This course is your ticket to letting your creativity soar and turning your ideas for games into reality. Whether you want to be a game maker, an artist who loves making things look cool, or just someone who enjoys playing games and wonders how they're created, you're in the right place.
Throughout the year, you'll go on an exciting adventure to learn all about making games using Godot, a super-helpful and free game-making tool that's great for beginners and experts. We'll explore how to tell stories, design game levels, create characters, and more, all while thinking about the cool and creative ideas that come from New Zealand, a lively center for making games.
Your teacher will decide the standards and timing. Below is a potentil calendar that outlines a possible path through the three standards.
Right from the start you'll be learning Godot to make game. But it's hard to make a game without knowing anything so you'll follow a couple of tutorials at the start to learn the basics. By the time you're done, you'll have made 2 games and a small art portfolio and will have a good understanding of the engine and the programming that it takes to make a game.
After you have an idea of your own capabilities and the capabilities of the software, you'll decide on what you'll make for your project and then design it. This will help you create your Design Portfolio that you must can use to help you answer the question in the Design DCAT, AS92007, that will be held at the end of the year.
After you finish the design you get to make the thing you designed. This will be around 12 weeks of work where you will plan and develop what you designed, testing and getting feedback along the way to make it better. This will be made of 3 four week sprints with feedback and testing at the end of each. This will be assessed by your teacher in AS92005 - Develop a digital technologies outcome, for 5 credits. This get's handed in along with your completed development log towards the end of term3.

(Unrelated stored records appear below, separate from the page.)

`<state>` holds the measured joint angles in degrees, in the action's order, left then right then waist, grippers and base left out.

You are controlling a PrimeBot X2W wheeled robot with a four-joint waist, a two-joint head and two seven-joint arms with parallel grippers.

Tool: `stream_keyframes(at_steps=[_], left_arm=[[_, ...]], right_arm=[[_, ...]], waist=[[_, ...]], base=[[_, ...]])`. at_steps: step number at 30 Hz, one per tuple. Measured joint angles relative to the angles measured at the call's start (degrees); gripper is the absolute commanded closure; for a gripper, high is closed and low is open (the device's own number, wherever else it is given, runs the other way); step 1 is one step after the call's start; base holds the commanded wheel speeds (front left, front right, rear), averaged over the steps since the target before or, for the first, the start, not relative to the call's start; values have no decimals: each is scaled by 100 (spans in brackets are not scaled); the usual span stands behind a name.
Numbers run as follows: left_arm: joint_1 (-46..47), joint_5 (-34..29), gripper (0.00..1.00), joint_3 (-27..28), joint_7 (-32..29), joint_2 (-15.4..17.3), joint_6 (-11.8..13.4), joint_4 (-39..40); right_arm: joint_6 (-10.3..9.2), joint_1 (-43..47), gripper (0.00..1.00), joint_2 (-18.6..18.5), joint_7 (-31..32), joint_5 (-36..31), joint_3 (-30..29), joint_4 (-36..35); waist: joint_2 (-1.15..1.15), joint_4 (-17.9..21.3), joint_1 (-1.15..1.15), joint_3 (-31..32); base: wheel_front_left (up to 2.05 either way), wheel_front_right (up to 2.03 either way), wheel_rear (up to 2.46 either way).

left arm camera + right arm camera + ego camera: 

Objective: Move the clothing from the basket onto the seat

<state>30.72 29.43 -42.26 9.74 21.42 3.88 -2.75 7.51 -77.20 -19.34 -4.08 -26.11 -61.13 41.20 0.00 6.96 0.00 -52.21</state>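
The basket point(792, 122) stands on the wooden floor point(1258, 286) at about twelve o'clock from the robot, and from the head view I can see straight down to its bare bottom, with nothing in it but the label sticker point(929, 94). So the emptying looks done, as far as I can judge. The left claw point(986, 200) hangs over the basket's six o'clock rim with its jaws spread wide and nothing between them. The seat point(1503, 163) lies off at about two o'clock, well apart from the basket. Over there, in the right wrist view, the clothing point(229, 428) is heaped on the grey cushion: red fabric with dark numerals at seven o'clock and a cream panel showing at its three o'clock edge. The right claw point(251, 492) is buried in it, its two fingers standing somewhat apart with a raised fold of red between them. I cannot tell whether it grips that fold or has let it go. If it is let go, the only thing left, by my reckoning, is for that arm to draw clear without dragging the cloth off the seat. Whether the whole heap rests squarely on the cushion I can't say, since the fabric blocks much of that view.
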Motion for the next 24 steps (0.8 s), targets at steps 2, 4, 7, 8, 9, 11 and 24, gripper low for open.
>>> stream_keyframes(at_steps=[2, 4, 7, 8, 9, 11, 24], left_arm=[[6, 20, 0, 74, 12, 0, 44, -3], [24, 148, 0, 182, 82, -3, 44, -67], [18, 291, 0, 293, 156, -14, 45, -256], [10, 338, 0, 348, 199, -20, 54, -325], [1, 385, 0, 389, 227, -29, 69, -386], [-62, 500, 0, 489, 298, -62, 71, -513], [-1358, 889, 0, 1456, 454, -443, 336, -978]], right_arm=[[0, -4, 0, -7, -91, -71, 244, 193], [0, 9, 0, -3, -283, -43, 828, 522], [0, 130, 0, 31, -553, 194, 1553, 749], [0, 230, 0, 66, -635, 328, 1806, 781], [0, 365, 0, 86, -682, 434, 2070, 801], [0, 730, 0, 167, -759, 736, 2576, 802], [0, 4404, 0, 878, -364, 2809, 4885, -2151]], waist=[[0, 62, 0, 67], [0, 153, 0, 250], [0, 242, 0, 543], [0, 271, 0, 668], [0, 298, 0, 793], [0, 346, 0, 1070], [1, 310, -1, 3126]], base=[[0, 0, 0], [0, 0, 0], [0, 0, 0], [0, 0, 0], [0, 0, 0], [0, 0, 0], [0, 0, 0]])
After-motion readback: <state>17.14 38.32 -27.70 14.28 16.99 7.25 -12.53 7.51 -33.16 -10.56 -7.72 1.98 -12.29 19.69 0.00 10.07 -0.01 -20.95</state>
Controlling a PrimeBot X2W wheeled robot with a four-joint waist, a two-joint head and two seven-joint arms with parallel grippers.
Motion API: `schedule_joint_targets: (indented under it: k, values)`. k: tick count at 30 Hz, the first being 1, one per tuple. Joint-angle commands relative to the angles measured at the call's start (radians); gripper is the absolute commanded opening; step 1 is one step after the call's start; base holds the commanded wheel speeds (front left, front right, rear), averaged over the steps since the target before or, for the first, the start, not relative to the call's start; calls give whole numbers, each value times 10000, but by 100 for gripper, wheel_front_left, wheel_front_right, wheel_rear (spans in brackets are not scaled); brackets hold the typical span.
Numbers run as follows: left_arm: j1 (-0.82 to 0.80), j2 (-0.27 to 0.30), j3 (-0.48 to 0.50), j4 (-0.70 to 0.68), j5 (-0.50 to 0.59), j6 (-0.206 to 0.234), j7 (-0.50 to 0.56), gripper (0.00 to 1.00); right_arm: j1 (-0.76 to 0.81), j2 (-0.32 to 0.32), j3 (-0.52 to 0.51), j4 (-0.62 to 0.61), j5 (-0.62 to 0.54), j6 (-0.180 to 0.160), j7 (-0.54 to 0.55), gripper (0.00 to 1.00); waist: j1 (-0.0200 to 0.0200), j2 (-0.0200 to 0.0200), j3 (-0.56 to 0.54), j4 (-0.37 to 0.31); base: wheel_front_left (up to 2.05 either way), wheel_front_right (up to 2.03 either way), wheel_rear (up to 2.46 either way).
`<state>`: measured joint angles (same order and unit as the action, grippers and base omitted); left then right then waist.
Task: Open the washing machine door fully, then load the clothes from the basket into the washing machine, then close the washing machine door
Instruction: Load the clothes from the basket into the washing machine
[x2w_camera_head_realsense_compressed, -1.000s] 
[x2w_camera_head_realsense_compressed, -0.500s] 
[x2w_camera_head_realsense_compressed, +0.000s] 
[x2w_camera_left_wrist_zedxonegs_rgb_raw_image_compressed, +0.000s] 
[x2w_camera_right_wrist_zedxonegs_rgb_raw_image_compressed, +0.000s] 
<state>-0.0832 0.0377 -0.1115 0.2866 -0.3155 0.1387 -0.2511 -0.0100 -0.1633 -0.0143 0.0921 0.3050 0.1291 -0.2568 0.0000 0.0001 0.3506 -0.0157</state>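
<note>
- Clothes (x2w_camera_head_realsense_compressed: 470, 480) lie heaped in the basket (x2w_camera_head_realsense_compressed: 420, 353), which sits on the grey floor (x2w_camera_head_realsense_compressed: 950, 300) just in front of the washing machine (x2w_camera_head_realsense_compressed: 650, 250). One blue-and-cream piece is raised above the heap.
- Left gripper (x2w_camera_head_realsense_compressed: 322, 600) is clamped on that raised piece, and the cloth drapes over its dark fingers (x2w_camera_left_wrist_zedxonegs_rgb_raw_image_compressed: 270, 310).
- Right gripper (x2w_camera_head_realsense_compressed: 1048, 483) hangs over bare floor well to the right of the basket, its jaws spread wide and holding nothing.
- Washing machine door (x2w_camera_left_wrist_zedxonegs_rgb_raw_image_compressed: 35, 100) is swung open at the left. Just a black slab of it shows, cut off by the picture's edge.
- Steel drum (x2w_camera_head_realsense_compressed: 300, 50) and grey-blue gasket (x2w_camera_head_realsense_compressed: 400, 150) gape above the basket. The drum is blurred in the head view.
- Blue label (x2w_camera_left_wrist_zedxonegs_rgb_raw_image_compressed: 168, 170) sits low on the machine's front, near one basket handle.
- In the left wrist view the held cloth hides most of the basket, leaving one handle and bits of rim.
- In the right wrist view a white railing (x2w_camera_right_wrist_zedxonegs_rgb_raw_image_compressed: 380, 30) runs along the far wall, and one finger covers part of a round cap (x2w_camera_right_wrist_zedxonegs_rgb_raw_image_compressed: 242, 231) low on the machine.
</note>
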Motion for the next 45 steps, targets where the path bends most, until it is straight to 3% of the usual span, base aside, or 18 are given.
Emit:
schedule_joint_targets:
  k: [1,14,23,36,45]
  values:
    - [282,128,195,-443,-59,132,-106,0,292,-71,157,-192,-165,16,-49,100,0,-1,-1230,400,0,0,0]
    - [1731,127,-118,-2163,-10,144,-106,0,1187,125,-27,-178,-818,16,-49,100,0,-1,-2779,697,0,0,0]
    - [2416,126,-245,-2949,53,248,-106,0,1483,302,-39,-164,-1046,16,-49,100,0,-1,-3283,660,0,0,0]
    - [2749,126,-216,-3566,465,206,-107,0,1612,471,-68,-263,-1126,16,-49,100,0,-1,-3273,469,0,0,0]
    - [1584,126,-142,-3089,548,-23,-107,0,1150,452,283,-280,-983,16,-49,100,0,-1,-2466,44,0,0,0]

That gives us time to complete a 5 credit Programming Assessment for 1292004 using GDScript! It's a bit different to just making a game, so there is a bit of learning to do before taking the exam. But you'll have until Term 4 to complete it. Don't forget to leave time to revise for the AS92007 Design Standard!
All the tutorials below use Godot 4. If you are using 3.5 then please utilise other resources.
This course utilities itch.io for playtesting purposes which your school may or may not allow.
Using Godot 4, in order to export it in a HTML playable state you must make your game in compatibility mode at the moment. It will also not work on macOS computers. Godot 3.5 currently has better HTML support but is missing a lot of the other features. For a full explanation check out the current docs or list of current HTML 5 issues on Github.
Godot works on Android, Linux, MacOS, Windows, and even an experimental HTML build
It's all about creating connections and relationships. In the world of video game design, this idea is essential. Games are made by people, like artists, programmers, and storytellers, for people like you, within unique cultural, social, and environmental settings. The characters, stories, and worlds in video games reflect the creativity, values, and perspectives of their creators. When you play a game, you're connecting with the minds and cultures behind it.
This connects to the idea that digital outcomes are made by following established processes. Game designers follow a series of steps to bring their ideas to life. They plan, sketch, program, and test their games to make sure they work well. These processes help ensure that the games serve a purpose, whether it's to entertain, educate, or tell a powerful story.
Video games are more than just fun and entertainment. They can challenge your problem-solving skills, enhance your creativity, and let you experience amazing worlds and adventures you might not encounter in real life. Video games are like interactive stories that empower you to make choices, overcome challenges, and explore your potential.
These are the secret codes that make the digital world tick. In video games, algorithms help determine how characters move, how the environment behaves, and how the game responds to your actions. Understanding these principles can unlock the door to endless possibilities in creating and enjoying games.
Within authentic contexts and taking account of end-users, students determine and compare the “cost” (computational complexity) of two iterative algorithms for the same problem size. They understand the concept of compression coding for different media types, its typical uses, and how it enables widely used technologies to function.
Students use an iterative process to design, develop, document and test basic computer programs. They apply design principles and usability heuristics to their own designs and evaluate user interfaces in terms of them.
Through usability heuristics, students draw on interactive design principles that guarantee usability and provide a simple, quick testing-regime.
In authentic contexts, students investigate and consider possible solutions for a given context or issue. With support, they use an iterative process to design, develop, store and test digital outcomes, identifying and evaluating relevant social, ethical and end-user considerations. They use information from testing and apply appropriate tools, techniques, procedures and protocols to improve the quality of the outcomes and to ensure they are fit-for-purpose and meet end-user requirements.